▸ **What the task requires**: Whenever a line below holds the word "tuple", count it once; report the total and nothing else.

(Stored items)
----
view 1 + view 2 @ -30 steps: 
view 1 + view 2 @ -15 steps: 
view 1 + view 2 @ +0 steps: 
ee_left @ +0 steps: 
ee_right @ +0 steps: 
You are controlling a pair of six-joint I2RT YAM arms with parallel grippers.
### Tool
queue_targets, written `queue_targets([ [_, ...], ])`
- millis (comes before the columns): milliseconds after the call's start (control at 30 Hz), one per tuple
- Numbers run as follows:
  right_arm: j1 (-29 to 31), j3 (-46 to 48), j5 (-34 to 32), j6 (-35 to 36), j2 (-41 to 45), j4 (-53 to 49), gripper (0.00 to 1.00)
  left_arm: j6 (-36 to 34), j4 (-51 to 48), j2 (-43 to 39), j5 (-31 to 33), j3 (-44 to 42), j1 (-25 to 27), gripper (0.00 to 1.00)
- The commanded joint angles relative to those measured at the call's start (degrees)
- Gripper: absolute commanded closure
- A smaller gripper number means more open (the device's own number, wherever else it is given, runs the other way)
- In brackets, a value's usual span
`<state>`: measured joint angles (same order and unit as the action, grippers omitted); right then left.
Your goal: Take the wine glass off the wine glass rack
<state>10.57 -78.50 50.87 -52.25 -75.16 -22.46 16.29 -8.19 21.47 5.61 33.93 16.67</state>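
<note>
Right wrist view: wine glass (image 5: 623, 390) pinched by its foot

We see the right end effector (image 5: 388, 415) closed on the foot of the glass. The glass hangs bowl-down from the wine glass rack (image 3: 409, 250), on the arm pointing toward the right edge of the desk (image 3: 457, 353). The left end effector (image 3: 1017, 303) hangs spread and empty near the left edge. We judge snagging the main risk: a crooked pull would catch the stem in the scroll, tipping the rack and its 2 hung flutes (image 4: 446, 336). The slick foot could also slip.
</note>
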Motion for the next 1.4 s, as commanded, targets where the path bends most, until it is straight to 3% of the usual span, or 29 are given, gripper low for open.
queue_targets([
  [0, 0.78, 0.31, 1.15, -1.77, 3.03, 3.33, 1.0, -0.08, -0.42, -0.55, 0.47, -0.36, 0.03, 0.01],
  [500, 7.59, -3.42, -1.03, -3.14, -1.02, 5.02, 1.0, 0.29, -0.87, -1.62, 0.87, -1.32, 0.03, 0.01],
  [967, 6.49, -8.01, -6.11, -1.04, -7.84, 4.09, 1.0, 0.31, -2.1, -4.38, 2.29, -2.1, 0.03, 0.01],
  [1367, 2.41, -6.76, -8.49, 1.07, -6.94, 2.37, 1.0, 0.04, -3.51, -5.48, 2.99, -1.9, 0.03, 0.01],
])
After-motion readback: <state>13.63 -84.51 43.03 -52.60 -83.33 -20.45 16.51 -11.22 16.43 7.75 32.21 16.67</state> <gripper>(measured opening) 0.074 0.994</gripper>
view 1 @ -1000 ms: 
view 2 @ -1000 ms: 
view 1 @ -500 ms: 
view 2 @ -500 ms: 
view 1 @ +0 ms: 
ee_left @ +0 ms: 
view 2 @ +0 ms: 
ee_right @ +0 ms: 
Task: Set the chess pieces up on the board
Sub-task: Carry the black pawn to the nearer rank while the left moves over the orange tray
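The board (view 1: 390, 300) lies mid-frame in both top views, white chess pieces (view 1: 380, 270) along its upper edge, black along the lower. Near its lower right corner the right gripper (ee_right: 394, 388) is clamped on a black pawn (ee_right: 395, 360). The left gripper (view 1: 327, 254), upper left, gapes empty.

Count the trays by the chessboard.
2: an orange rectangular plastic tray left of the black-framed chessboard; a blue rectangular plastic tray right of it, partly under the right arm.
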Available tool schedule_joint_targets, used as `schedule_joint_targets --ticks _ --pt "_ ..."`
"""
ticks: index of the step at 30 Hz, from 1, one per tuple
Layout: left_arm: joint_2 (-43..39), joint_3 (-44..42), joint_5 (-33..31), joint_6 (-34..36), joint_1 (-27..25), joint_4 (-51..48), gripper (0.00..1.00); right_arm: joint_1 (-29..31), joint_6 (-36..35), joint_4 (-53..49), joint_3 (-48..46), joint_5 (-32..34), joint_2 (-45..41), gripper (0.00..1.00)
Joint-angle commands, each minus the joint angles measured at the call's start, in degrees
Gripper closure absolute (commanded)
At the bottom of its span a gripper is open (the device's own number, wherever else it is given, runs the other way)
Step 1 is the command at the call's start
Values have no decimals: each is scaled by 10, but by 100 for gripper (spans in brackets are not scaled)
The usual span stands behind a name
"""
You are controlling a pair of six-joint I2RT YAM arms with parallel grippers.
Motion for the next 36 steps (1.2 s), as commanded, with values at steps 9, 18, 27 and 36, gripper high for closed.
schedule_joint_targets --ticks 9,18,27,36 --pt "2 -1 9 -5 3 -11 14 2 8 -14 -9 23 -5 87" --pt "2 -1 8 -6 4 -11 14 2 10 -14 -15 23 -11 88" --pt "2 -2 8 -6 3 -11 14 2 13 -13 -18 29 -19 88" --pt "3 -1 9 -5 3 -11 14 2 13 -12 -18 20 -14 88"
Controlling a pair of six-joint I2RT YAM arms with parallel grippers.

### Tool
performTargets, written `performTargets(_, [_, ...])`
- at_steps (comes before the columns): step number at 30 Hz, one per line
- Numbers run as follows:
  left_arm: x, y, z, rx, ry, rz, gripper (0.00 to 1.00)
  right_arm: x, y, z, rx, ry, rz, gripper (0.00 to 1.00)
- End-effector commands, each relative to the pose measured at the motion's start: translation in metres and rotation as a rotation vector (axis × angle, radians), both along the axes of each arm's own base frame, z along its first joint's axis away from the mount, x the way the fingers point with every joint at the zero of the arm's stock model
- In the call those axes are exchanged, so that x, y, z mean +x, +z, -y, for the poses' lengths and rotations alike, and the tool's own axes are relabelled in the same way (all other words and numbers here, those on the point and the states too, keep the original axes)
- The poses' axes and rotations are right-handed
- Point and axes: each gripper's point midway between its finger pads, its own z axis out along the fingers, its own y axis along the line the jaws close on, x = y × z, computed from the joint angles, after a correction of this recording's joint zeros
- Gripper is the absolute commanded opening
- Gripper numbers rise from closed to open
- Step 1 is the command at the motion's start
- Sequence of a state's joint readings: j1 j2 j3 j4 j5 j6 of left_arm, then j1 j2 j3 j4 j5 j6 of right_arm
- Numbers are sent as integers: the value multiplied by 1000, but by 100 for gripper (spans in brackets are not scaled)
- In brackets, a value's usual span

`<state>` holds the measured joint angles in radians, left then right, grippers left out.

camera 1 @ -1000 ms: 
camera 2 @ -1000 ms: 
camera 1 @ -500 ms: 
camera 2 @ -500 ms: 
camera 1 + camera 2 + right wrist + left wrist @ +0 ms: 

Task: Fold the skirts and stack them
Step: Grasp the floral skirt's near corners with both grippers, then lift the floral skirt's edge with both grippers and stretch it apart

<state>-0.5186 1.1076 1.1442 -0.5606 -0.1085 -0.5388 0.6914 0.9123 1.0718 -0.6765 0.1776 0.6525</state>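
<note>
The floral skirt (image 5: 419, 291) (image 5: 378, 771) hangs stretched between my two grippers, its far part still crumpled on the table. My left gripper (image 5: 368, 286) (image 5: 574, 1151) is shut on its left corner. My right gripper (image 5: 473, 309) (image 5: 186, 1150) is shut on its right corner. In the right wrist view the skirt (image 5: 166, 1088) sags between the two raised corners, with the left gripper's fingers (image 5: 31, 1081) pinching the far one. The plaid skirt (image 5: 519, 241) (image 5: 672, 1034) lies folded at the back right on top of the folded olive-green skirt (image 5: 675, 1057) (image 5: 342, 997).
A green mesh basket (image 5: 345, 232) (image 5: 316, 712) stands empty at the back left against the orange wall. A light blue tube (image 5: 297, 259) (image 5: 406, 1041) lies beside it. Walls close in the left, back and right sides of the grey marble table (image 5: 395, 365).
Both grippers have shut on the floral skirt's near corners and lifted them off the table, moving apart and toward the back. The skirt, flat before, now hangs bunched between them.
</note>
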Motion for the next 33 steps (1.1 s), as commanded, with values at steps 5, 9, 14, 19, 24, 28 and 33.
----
▸ **Response area**: 2